Glaziologie für Anfänger
Meeresspiegelschwankungen
Aus kontinuierlichen Meeresspiegelmessungen lässt sich im Verlauf der letzten 50–200 Jahre ein Ansteigen des Meeresspiegels mit einer Rate von 1- 2 mm/a ableiten, die mit der rekonstruierten Erhöhung der globalen Temperaturen in diesem Zeitraum in Verbindung gebracht werden.
Eine solche Erwärmung, die natürliche oder anthropogene Ursachen haben kann, bringt die kontinentalen Eismassen aus dem Gleichgewicht, sie reagieren mit einem verstärkten Abschmelzen in der Ablationszone, bzw. einem Ansteigen der Gleichgewichtslinie, wie der Rückgang der alpinen Gletscher eindrücklich zeigt.

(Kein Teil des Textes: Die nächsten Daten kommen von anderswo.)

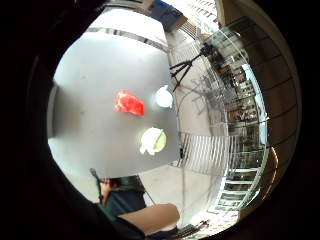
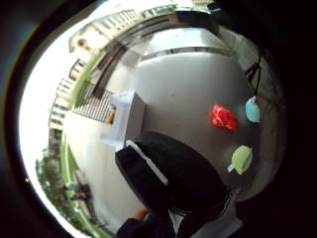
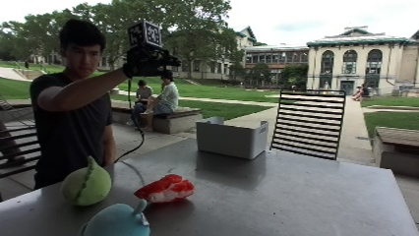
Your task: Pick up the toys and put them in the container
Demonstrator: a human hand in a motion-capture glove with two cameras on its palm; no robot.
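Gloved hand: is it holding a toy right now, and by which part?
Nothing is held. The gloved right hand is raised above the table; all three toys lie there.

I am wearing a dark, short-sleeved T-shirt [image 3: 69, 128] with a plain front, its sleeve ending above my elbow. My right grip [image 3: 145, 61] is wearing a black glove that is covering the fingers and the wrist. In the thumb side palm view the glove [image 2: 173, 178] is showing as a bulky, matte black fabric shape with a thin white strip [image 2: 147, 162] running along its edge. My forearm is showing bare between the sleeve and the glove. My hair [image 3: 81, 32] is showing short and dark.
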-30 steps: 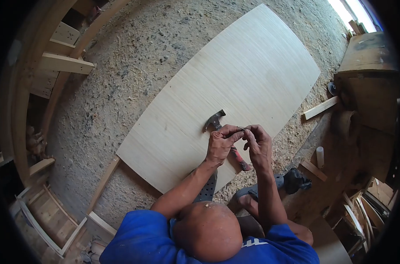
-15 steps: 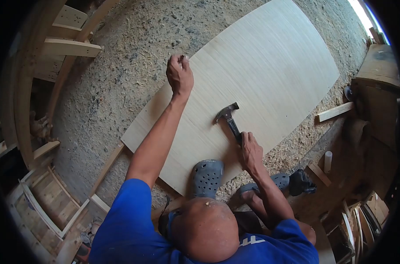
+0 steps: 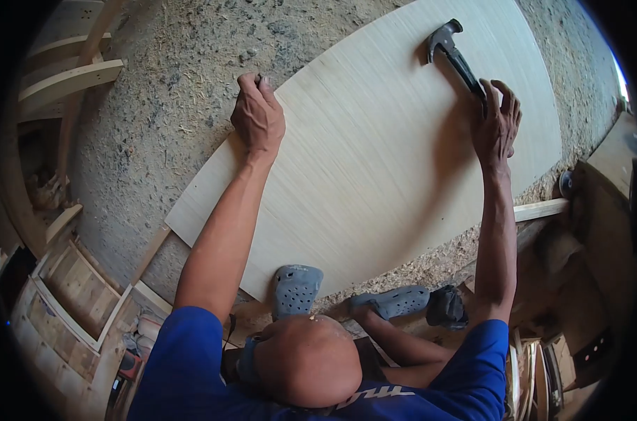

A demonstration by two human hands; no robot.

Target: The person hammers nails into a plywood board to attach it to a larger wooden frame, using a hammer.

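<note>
A large pale plywood panel (image 3: 360, 161) with curved edges lies in front of me. My right hand (image 3: 497, 130) has its fingers loosely round the end of the handle of a claw hammer (image 3: 455, 59). The hammer's head points away from me, over the far part of the panel. At the panel's left edge, my left hand (image 3: 259, 116) is closed, thumb against fingers. A small dark thing shows at its fingertips, too small to name.
A grey clog (image 3: 297, 289) rests on the panel's near edge, and another clog (image 3: 402, 302) is right of it. Curved wooden frames (image 3: 69, 81) stand at left. A wood strip (image 3: 539, 210) lies at right. Sawdust covers the ground (image 3: 171, 91).
My right hand has carried the hammer forward and to the right across the panel. My left hand has shifted slightly left, still closed. The view has also shifted a little.
</note>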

Eine Abschätzung der durch den Rückgang der alpinen Gletscher freigesetzten Wassermasse erklärt einen Meerespiegelanstieg von 0.2-0.4 mm/a. Weiterhin dehnt sich der Ozean selbst durch eine Klimaerwärmung thermisch aus.
Mit einem Temperaturanstieg von ca. 1,0 K seit 1880 ist so ein Anstieg des Meeresniveaus allein aufgrund dieser thermischen Ausdehnung von 0.3- 0.7 mm/a verbunden. Je nach Annahme der Beiträge dieser beiden Prozesse kann somit bereits der größte Teil des Meeresspiegelanstiegs erklärt werden. Noch ungeklärt ist der Beitrag, den die großen Eisschilde dazu leisten.
Modellrechnungen zeigen, dass eine Erwärmung des Klimas mit höheren Verdampfungsraten über den Weltmeeren verbunden ist. Daraus folgt möglicherweise ein höherer Wasserdampfgehalt der Atmosphäre und vermehrter Niederschlag, der über den Eisschilden zu einer positiven Massenbilanz führt. Bisherige Messungen und Modellrechnungen deuten auf einen positiven Beitrag des grönländischen Eisschildes zum Anstieg des Meeresspiegels im Verlauf des letzten und auch im kommenden Jahrhundert hin. In der Antarktis werden stattdessen negative Beiträge prognostiziert.
Dieses besondere Verhalten der Antarktis ist im wesentlichen darauf zurückzuführen, dass das gesamte antarktische Eisschild ganzjährig unter dem Gefrierpunkt, also im Akkumulationsgebiet liegt.
Die Antarktis kann erst dann durch verstärktes Abschmelzen zu einer positiven Meeresspiegeländerung beitragen, wenn die Eisränder im Sommer über den Gefrierpunkt erwärmt werden. Damit ist voraussichtlich in diesem Jahrhundert noch nicht zu rechnen. Besondere Bedeutung im Bezug auf das Meeresniveau erlangt das westantarktische Eisschild, dessen Bodentopographie zu großen Teilen unter dem Meeresspiegel liegt. Hohe Meeresspiegelstände könnten deshalb zu einem teilweise Aufschwimmen und damit einer Destabiliserung dieses Eisschildes führen.